Task prompt:
In the material below, find each line with the string "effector" and copy it.

Data extract:
___

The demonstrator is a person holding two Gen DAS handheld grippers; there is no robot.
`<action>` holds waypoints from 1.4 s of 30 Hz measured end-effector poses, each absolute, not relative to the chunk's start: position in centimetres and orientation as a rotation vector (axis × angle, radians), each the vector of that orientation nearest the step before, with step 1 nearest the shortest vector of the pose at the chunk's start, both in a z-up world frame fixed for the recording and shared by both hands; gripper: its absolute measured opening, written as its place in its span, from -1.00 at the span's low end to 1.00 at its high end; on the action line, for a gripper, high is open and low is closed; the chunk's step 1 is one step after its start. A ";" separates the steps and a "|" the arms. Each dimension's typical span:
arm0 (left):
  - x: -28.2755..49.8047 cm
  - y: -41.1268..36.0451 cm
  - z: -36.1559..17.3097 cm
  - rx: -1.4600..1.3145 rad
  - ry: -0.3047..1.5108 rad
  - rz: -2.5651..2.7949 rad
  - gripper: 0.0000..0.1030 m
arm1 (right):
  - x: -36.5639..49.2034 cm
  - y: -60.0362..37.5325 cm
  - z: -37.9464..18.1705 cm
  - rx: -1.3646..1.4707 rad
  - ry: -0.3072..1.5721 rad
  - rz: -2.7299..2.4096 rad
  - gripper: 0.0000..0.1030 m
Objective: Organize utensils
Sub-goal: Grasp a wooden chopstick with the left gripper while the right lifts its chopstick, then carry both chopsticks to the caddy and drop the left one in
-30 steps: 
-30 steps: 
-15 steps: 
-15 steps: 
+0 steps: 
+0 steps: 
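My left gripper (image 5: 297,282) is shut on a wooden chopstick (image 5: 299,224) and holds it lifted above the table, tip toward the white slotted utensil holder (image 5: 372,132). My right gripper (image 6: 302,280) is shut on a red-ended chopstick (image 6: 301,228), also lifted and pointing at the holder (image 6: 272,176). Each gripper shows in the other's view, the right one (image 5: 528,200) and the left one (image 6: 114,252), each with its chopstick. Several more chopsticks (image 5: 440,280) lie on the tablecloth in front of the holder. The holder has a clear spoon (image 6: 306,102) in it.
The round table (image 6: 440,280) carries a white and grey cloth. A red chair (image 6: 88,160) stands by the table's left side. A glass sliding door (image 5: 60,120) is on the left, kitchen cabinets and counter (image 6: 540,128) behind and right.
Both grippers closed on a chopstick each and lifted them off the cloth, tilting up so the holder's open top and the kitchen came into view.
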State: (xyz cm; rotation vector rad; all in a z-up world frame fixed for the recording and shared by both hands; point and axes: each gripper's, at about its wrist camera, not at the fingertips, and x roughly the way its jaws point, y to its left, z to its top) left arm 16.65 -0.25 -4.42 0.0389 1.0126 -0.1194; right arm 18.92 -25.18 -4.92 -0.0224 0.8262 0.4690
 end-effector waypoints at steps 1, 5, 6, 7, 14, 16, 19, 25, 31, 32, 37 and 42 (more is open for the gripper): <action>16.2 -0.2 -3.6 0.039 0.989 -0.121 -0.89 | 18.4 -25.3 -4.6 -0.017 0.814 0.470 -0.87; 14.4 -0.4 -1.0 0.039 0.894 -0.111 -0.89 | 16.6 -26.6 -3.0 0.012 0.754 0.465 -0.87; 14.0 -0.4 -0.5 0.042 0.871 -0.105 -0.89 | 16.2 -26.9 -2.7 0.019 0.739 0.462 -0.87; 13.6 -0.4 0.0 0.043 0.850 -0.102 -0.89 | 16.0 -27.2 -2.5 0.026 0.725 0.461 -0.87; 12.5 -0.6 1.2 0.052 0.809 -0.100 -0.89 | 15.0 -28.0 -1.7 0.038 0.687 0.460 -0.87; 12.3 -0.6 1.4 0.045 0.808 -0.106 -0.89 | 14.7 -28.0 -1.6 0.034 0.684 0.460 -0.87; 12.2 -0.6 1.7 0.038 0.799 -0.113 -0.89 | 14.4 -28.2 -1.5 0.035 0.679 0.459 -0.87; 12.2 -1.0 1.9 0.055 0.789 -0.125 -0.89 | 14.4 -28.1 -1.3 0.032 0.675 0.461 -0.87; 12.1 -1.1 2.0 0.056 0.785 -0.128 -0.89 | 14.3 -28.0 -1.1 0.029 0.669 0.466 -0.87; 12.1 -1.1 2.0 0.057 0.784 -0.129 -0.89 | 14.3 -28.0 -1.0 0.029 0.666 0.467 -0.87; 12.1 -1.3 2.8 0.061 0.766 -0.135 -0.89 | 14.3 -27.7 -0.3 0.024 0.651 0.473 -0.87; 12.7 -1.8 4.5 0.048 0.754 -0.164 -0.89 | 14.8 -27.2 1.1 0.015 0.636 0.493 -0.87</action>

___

Reply to the exercise:
`<action>` holds waypoints from 1.4 s of 30 Hz measured end-effector poses, each absolute, not relative to the chunk's start: position in centimetres and orientation as a rotation vector (axis × angle, radians), each the vector of that orientation nearest the step before, with step 1 nearest the shortest vector of the pose at the chunk's start, both in a z-up world frame fixed for the recording and shared by both hands; gripper: its absolute measured opening, written as its place in its span, from -1.00 at the span's low end to 1.00 at its high end; on the action line, for a gripper, high is open and low is closed; the chunk's step 1 is one step after its start. A ";" separates the steps and a "|" the arms. Each dimension's typical span:
 end-effector waypoints at steps 1, 5, 6, 7, 14, 16, 19, 25, 31, 32, 37 and 42 (more is open for the gripper): <action>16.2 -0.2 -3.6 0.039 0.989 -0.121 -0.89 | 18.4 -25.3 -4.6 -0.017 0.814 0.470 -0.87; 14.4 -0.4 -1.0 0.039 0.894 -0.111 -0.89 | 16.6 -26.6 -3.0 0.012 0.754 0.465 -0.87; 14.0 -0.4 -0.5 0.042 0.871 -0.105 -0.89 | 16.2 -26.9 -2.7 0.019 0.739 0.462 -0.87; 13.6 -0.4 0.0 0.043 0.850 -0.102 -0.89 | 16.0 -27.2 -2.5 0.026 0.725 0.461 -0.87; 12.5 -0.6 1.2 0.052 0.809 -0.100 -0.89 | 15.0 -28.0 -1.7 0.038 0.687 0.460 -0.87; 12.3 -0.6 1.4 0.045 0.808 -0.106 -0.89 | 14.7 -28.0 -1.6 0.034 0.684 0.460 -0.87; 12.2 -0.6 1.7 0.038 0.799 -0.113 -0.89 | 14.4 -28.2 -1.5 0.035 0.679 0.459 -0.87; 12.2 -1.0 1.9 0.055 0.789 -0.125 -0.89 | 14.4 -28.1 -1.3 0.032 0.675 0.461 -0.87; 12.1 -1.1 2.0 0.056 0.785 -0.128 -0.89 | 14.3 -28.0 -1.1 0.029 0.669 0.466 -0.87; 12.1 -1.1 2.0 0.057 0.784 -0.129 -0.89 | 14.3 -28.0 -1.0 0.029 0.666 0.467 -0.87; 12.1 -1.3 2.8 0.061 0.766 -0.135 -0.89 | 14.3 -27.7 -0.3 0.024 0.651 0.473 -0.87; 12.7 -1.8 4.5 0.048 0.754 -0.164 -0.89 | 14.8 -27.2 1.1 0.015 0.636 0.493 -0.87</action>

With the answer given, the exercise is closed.